# Why am I still single



## slavegod (Jan 3, 2009)

everyone I've know of in high school all have bf/gf..except me...

I'm 19 and I'm still single...WHYYYYYY 

I have serious trouble when it comes to talking to azn girls..

any azn girls here?


----------



## Forza Italia (Oct 30, 2009)

What's azn ?

It's impossible for us to help you with that little information. I can however give you general tip:

Don't be desperate looking for one, instead work on yourself and you'll find the right girl eventually.


----------



## CopadoMexicano (Aug 21, 2004)

slavegod said:


> I have serious trouble when it comes to talking to azn girls..

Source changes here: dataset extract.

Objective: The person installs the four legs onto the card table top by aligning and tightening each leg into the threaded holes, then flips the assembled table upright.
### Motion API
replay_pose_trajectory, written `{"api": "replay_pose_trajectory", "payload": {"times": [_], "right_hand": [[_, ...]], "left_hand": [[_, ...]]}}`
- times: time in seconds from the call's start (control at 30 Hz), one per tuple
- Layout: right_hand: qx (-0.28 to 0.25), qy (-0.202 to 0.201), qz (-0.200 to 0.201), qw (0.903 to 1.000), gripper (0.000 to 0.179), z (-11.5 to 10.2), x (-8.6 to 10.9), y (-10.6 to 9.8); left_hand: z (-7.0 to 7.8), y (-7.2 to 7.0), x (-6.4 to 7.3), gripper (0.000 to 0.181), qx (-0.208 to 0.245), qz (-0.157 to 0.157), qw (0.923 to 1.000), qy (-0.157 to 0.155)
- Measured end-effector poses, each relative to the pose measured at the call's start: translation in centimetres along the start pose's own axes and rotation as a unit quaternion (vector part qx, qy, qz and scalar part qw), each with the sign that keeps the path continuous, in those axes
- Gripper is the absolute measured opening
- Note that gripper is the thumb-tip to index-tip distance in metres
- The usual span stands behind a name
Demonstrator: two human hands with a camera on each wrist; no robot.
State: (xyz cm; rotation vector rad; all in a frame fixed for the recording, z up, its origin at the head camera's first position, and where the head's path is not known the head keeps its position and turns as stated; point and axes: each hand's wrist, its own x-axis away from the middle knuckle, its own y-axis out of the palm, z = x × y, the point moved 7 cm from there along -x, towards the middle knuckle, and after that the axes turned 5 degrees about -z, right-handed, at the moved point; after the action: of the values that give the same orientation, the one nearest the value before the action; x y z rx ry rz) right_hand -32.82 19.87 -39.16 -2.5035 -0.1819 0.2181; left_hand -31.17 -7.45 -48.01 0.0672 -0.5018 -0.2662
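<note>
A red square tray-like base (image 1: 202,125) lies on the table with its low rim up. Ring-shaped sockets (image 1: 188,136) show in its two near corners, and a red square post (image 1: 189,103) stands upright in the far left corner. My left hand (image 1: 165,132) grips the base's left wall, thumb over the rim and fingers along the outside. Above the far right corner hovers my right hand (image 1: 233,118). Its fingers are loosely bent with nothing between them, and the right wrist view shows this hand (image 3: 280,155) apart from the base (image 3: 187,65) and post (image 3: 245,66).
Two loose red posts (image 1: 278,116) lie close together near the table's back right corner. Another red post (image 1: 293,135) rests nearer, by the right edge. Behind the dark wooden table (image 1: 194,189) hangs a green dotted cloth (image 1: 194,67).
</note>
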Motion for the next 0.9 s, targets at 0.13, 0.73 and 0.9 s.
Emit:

 by "azn" do you mean Asian? anyways if you cant talk to any girl. like none i would first seek professional help. imo


----------



## Kush (Nov 29, 2008)

then dont go 4 asian girls, dont c y it matters though, i would think its caus u hav anxiety talking 2 girls in general


----------



## delirium (Jun 24, 2009)

Because you are too awesome and others are intimidated by your awesomeness


----------



## matty (Nov 2, 2009)

quiet0lady said:


> You're still young... you have plenty of time to find the right girl  When I was 19 I was in a serious relationship, and looking back I wish I would've taken that time for myself to just enjoy life. It's hard when everyone around you seems like they are in a relationship, but those things kind of seem to happen and fall into place when you least expect it. So don't worry, I'm sure it'll happen sooner or later.


Slavegod your very young and I wouldnt worry too much. 
I spent 7 years in a relationship from the day I finished high school. I dont regret it but I do know that I lost a lot of friendships and missed out on a lot of fun times because of it. Have fun now and let a girl find you. Things fall into place when you least expect it and when you arent looking.


----------



## DitzyDreamer (Jun 10, 2008)

slavegod said:


> everyone I've know of in high school all have bf/gf..except me...
> 
> I'm 19 and I'm still single...WHYYYYYY
> 
> ...


I'm on the same boat as you slavegod. :cuddle

The one thing I've noticed is just how time-consuming and anxiety inducing relationships can be. For the past _week_ (not month but WEEK), I've been talking to this boy via online dating, and it is just one thing after another. Sometimes I regret even bothering with him or dating in general.

Enjoy being single and free. While relationships can be a blast and fulfilling, they can also cause a lot of stress and take alot of work to maintain. Focus on yourself. It took me over a month of online dating and looking around to realize that relationships are overrated and the time and energy put into them is sometimes not even worth the stress and pain they can create.


----------